I’m aware of many wise and savvy business people stating the enormous importance of hiring – most often they’re talking about attracting great resources, managing a diligent and complete inspection, closing the deal for “A players” only and then quickly realizing the newly added benefit.  While I agree that this happy path is spot on, I think that it stops short of many other important parts of hiring.  So I thought I’d share a few things that I’ve found critical in stellar recruiting and hiring execution.

I realized early on that recruiting and hiring is a team sport with many moving pieces, often including external resources like recruiters, agencies and outsource companies.  There is no single formula that works for all companies, but there is certainly one that fits each company.  Sure, I want to get the hiring done, but in most case it is a work flow that I have to repeat and scale with business growth.  So, I think that it is worth some significant investment and optimization.  One of the very first things I put into place is some type of tracking tool.  I’ve used whiteboards, paper, spreadsheets, MS-Exchange public folders and software packages to keep the work flow moving quickly.  I haven’t found a significant amount of difference with any of these, it usually depends on scale and if your team includes external recruiters.  This single tool offers sales pipeline like tracking that is easy to keep current; the entire team always knows where all the candidates are in the work flow, who owns next steps and how long are things taking.  Investing in this type of information has helped me identify execution flaws, operational bottleneck and recognize places that need focus.
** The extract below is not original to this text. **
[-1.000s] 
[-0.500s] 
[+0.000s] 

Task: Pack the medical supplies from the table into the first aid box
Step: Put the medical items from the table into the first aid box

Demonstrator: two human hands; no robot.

I typically insist on phone screening – there are always a bunch of really easy show stoppers that can save everyone, including the candidate, time early on.  When using an external recruiter, I like to divide the screen criteria into things that the recruiter can scan for and things that our internal team must check.  Many recruiters will attempt to differentiate themselves by claiming they can handle more of the technical screening – I have not found this to be true when it comes to technical hires – so splitting the screen is important.  Some recruiters will push back on the screen and propose the interview day at their place – where they’ll line up 10 candidates in one day at the recruiter’s office.  I haven’t found this to be efficient either – the phone is best because I find it much easier to find 30 minute slots in the schedule and I don’t need to hide off site to get important work done in the office.

I invest heavily in team interview preparation – it pays big dividends when I get it working, but it usually takes a few iterations before the team is efficient.  So immediate post-interview group discussions are super important to running a smooth hiring machine.  If I’m using a professional recruiter, I definitely include them in the tuning process to make sure we’re targeting and screening correctly – we rarely get it right initially.  I like to divide up the interview agenda across disciplines and expertise on my team.  I find that some small overlaps is useful for consistency comparisons, but I usually have an agenda that needs to be mutually exclusive so that we can cover everything with sufficient depth.  I always include in-depth technical interviews, yes whiteboard exercises, puzzle solving, architecture walk through and deep dives on recent deliverables.  When I am the candidate, I easily eliminate companies that don’t have their act together – large overlaps, gaping holes and folks reading my resume for the first time during the interview quickly worries me about who else the company may have hired with such a poor work flow.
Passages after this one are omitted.